APS announces 276,000 gift, Field School partnership

Donald Brandt, APS president and chairman of the board, announced a gift of $276,000 to the Grand Canyon Association April 4. The gift will fund the relaunch of the Field School program for underserved youth. (Erin Ford/WGCN)

Donald Brandt, APS president and chairman of the board, announced a gift of $276,000 to the Grand Canyon Association April 4. The gift will fund the relaunch of the Field School program for underserved youth. (Erin Ford/WGCN)

GRAND CANYON, Ariz. — The Grand Canyon holds vast educational opportunities for visitors young and old, and thanks to a grant from Arizona Public Service (APS), the Grand Canyon Association can now offer the same hands-on experiences to youth from disadvantaged backgrounds.

APS announced the gift to the Grand Canyon Association, totaling $276,000, at an April 4 ceremony honoring the late Arizona congressman Morris K. Udall and Sen. John McCain.

“Today, as an extension of our partnership, I am pleased to announce that the Grand Canyon Association will receive an additional $276,000 gift in honor of Congressman Udall and Senator McCain,” said Donald Brandt, president and chairman of the board of APS. “The Field School program offers a unique opportunity for youth to experience the Grand Canyon up close.

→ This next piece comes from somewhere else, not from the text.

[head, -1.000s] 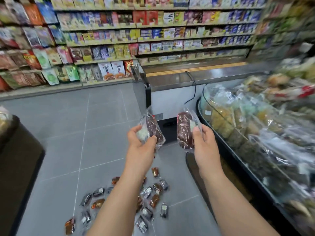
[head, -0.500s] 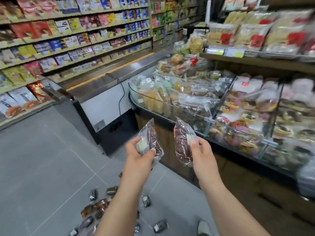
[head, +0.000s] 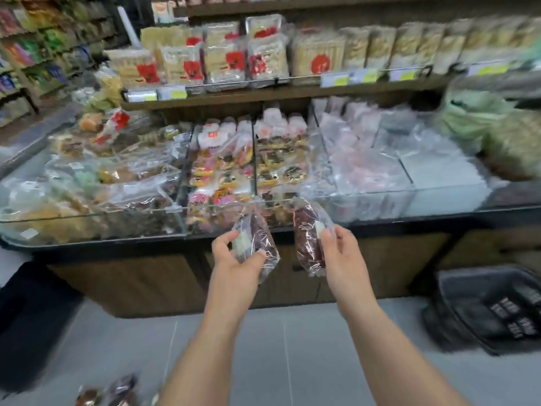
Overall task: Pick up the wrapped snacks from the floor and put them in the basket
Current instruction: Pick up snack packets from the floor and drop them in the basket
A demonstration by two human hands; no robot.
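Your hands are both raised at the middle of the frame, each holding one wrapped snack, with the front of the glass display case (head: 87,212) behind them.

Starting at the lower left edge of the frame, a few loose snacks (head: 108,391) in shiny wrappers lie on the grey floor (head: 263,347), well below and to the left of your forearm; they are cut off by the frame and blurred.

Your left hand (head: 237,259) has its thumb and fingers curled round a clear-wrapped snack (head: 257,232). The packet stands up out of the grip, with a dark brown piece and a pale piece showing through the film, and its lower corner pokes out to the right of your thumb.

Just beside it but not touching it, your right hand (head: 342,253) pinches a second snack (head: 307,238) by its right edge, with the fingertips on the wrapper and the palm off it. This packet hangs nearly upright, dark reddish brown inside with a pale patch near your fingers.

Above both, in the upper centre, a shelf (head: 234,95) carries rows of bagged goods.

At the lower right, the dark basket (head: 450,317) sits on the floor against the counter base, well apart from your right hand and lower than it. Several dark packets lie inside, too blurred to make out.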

The program will pay special attention to serving the teenagers in Arizona’s underserved communities, especially students who may otherwise never get to experience this extraordinary place.”

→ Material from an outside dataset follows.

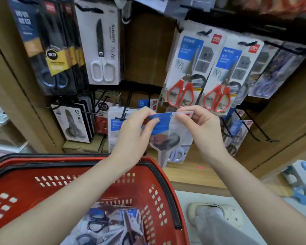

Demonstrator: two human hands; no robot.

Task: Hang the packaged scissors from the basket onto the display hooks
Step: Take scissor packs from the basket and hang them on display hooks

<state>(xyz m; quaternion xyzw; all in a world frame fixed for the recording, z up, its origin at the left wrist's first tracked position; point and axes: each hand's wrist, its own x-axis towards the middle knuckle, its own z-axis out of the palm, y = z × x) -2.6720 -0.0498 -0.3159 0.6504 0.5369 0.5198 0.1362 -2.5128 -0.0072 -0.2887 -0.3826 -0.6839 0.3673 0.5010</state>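
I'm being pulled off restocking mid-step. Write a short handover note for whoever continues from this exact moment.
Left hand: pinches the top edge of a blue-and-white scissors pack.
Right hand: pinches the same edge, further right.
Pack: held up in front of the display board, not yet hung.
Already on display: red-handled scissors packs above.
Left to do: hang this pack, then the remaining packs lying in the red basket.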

The grant will provide funding for the program for two years. Mike Buchheit, director of Grand Canyon Association’s Field Institute, said the funds will help retool the program and allow the Grand Canyon Association and the National Park Service to demonstrate its sustainability.

Until 2016, the field school program was run exclusively by NPS.

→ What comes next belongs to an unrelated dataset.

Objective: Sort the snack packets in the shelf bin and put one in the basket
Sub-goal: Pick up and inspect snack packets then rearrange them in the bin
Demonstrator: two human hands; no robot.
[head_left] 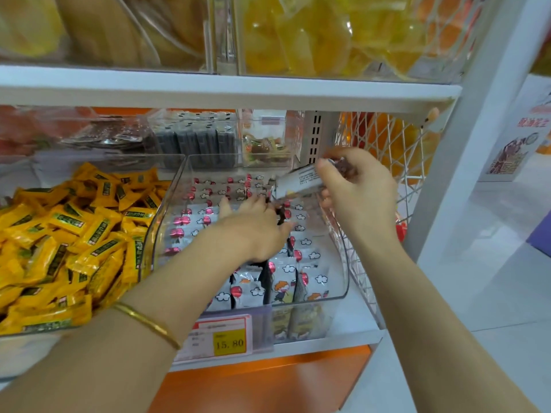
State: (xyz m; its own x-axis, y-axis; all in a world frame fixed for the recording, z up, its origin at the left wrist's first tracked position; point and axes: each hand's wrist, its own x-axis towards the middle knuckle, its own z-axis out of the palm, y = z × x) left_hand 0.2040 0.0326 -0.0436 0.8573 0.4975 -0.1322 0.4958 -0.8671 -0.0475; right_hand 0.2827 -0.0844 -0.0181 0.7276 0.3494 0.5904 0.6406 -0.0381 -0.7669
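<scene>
Shelf bin [337, 263]: sitting at the shelf's right end, holding rows of snack packets [247, 289].
Left hand [253, 225]: reaching in, fingers lying flat on the packets, gripping nothing.
Right hand [357, 186]: pinching one packet [298, 181] above the bin's back right corner.
Progress: sorting seemingly underway; basket step still waiting.

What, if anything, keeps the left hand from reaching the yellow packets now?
Probably nothing, so yes. The left hand lies on the white packets in the clear bin. The yellow packets lie uncovered just beside it, and only the bin's side wall stands between them.
</scene>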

“That program was successful, but it needed some fine-tuning,” Buchheit said. “So now we are relaunching the program, this time as a collaboration between the education division of NPS and the Field Institute.”

Buchheit said the plan is to use existing relationships with outside partners to bring groups of about 12 to 15 high school kids into the park for six days. The group will camp for five nights on the rim and participate in various activities at the park, including day hikes into the canyon, rim walks and visiting points of interest, like Desert View or the Tusayan Ruins. The group will also complete a service project within the park.

Buchheit said the program will continue to use NPS rangers as instructors for the course, which will have goals and outcomes like any school-based learning environment.

“The programs are curriculum-based, so they are true education trips,” he said.

Buchheit said the Association will actively fundraise to keep the program going, including providing scholarships to future participants. The program has a planned kick-off date of June 2018.